What you have to do
Without its pictures, the listing below is to be transcribed exactly.

Data extract
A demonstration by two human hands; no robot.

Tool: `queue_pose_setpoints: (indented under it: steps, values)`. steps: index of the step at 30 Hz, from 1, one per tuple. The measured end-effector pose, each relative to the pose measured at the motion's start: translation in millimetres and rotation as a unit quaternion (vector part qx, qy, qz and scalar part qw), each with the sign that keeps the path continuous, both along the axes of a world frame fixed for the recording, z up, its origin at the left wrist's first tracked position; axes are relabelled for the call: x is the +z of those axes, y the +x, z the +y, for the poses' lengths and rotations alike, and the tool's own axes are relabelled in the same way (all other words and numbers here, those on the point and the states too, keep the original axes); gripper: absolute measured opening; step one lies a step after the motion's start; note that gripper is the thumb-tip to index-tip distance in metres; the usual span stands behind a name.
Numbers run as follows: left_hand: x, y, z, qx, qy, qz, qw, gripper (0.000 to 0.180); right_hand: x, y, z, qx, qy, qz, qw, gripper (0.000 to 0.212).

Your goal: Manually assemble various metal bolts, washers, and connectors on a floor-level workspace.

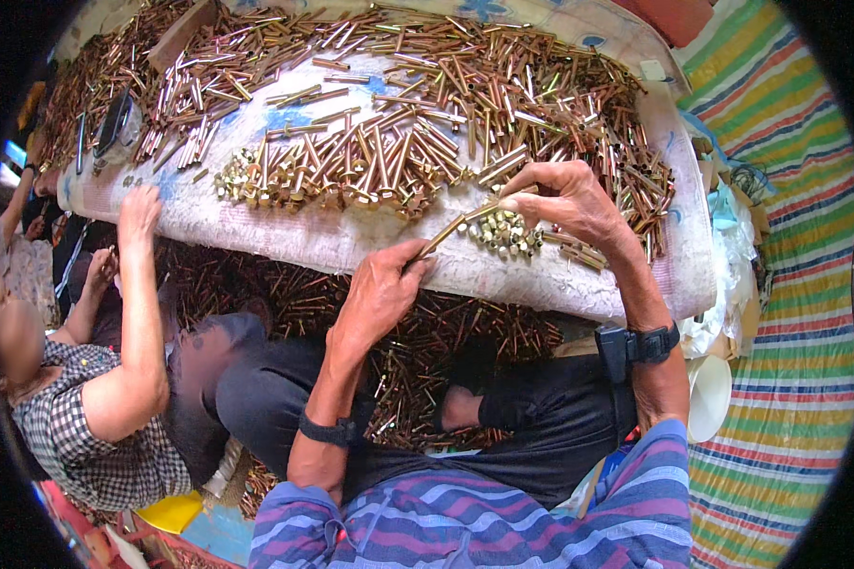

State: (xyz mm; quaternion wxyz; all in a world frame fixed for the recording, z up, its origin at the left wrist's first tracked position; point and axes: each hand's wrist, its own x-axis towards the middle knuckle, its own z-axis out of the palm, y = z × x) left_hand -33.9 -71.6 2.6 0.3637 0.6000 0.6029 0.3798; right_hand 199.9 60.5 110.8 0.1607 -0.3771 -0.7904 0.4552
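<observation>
My left hand [381, 284] is closed on a brass-coloured metal sleeve [443, 235], which slants up to the right out of its fingertips. In a pinch, my right hand [567, 201] holds a thinner brass-coloured bolt [485, 210]. The two pieces meet end to end, roughly in line, above the front of the padded table [579, 292]. Whether one sits inside the other is too small to tell. Just below the right fingers lies a small heap of pale gold nuts [505, 233]. Several bolts with heads or nuts [380, 161] lie in a row beyond my hands.
Loose metal sleeves [503, 81] cover the table's far side. More bolts [417, 356] are heaped beneath the table by my legs. At left, a co-worker in a checked shirt [114, 446] reaches a hand [139, 209] onto the edge. Striped sheeting [778, 379] and a white tub [709, 398] are at right.
</observation>
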Motion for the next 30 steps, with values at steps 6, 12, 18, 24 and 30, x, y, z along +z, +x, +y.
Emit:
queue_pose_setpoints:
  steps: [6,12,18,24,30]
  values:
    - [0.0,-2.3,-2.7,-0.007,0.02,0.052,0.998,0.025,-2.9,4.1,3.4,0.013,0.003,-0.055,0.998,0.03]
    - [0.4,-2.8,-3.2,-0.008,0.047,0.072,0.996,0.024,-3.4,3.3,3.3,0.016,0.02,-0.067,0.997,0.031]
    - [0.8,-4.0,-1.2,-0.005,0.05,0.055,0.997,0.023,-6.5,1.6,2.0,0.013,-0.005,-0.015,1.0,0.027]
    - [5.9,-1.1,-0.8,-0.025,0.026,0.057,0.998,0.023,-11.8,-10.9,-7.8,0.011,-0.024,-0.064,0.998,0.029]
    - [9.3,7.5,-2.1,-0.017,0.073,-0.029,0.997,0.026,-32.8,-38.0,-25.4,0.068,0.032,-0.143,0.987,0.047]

Solution for this problem
A demonstration by two human hands; no robot.

Tool: `queue_pose_setpoints: (indented under it: steps, values)`. steps: index of the step at 30 Hz, from 1, one per tuple. The measured end-effector pose, each relative to the pose measured at the motion's start: translation in millimetres and rotation as a unit quaternion (vector part qx, qy, qz and scalar part qw), each with the sign that keeps the path continuous, both along the axes of a world frame fixed for the recording, z up, its origin at the left wrist's first tracked position; axes are relabelled for the call: x is the +z of those axes, y the +x, z the +y, for the poses' lengths and rotations alike, and the tool's own axes are relabelled in the same way (all other words and numbers here, those on the point and the states too, keep the original axes); gripper: absolute measured opening; step one lies a step after the motion's start; note that gripper is the thumb-tip to index-tip distance in metres; the usual span stands behind a name.
Numbers run as follows: left_hand: x, y, z, qx, qy, qz, qw, gripper (0.000 to 0.180); right_hand: x, y, z, qx, qy, qz, qw, gripper (0.000 to 0.212).

Your goal: Manually assemble various metal bolts, washers, and connectors on a floor-level workspace.


State: (xyz mm; quaternion wxyz; all in a world frame fixed for the recording, z up, its origin at the left wrist's first tracked position; point and axes: each hand's wrist, its own x-axis towards the middle knuckle, its own z-axis out of the palm, y = z × x) left_hand -33.9 -71.6 2.6 0.3637 0.6000 0.6029 0.3798; right_hand 199.9 60.5 110.8 0.1607 -0.3771 -0.7904 0.4552
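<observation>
My left hand [381, 284] is closed on a brass-coloured metal sleeve [443, 235], which slants up to the right out of its fingertips. In a pinch, my right hand [567, 201] holds a thinner brass-coloured bolt [485, 210]. The two pieces meet end to end, roughly in line, above the front of the padded table [579, 292]. Whether one sits inside the other is too small to tell. Just below the right fingers lies a small heap of pale gold nuts [505, 233]. Several bolts with heads or nuts [380, 161] lie in a row beyond my hands.
Loose metal sleeves [503, 81] cover the table's far side. More bolts [417, 356] are heaped beneath the table by my legs. At left, a co-worker in a checked shirt [114, 446] reaches a hand [139, 209] onto the edge. Striped sheeting [778, 379] and a white tub [709, 398] are at right.
</observation>
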Motion for the next 30 steps, with values at steps 6, 12, 18, 24 and 30, x, y, z along +z, +x, +y.
Emit:
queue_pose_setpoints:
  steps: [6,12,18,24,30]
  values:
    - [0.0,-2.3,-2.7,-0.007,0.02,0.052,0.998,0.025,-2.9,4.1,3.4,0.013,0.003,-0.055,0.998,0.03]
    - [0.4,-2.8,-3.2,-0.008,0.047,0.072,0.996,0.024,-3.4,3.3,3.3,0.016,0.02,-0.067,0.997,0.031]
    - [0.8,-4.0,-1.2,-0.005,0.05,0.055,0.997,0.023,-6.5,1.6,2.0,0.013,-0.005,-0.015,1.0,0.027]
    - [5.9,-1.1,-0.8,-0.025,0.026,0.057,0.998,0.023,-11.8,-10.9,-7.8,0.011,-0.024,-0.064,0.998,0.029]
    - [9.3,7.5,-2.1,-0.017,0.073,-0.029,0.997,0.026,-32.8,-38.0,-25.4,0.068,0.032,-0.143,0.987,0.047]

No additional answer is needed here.